Defense Rests in W.R. Grace Asbestos Trial

By Beacon Staff

MISSOULA – Defense lawyers for W.R. Grace & Co. and three former executives rested their case Tuesday.

The government’s lead prosecutor, Assistant U.S. Attorney Kris McLean, said he intends to call one rebuttal witness, who is likely to be Paul Peronard, an emergency response coordinator with the U.S. Environmental Protection Agency.

The Missoulian newspaper reported on its Web site that Peronard was present in court Tuesday. He was among the first government officials to arrive in Libby in 1999 to begin investigating reports of widespread asbestos contamination from the vermiculite mine owned by Columbia, Md.-based Grace. The mine closed in 1990.

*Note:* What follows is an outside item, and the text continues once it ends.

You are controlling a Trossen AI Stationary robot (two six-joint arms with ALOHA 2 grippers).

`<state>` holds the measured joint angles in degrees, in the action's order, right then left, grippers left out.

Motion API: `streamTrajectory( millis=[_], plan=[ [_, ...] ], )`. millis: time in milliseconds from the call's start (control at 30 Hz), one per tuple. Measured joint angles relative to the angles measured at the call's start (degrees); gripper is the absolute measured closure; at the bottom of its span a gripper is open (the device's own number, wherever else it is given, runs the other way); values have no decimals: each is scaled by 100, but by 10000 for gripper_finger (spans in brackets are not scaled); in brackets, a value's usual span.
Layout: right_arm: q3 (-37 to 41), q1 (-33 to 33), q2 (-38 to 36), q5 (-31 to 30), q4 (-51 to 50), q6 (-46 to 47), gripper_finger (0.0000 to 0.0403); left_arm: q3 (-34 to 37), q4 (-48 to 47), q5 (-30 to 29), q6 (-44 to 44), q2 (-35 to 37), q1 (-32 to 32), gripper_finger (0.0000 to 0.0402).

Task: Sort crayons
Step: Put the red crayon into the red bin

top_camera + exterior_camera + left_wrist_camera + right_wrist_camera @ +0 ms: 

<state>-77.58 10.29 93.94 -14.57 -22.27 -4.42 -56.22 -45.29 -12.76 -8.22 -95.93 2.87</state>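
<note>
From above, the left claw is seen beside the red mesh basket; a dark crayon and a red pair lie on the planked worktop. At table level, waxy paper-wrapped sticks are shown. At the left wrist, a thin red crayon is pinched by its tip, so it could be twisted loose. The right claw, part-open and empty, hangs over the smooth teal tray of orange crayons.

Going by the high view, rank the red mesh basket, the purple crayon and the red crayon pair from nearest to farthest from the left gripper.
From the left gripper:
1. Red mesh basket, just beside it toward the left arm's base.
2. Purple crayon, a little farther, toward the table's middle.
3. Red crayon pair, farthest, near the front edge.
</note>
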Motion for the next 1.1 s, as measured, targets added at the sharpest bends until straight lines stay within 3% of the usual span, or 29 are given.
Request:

Lawyers for some Libby residents blame asbestos from the mine for sickening about 2,000 people in and around the community, and for the deaths of about 225.

The government alleges that and three former executives conspired to hide health risks posed by asbestos in vermiculite extracted at the Libby mine.

The presiding judge, U.S. District Judge Donald Molloy, has dismissed charges against two of the five former Grace executives originally charged after the government said it lacked sufficient evidence to convict them.

Molloy previously ruled there were insufficient grounds to dismiss the trial due to prosecutorial misconduct. And with a motion to acquit pending, Molloy said he would reserve his ruling until after the jury reaches a verdict.

If Molloy decides to acquit, the prosecution could appeal the decision to the 9th Circuit.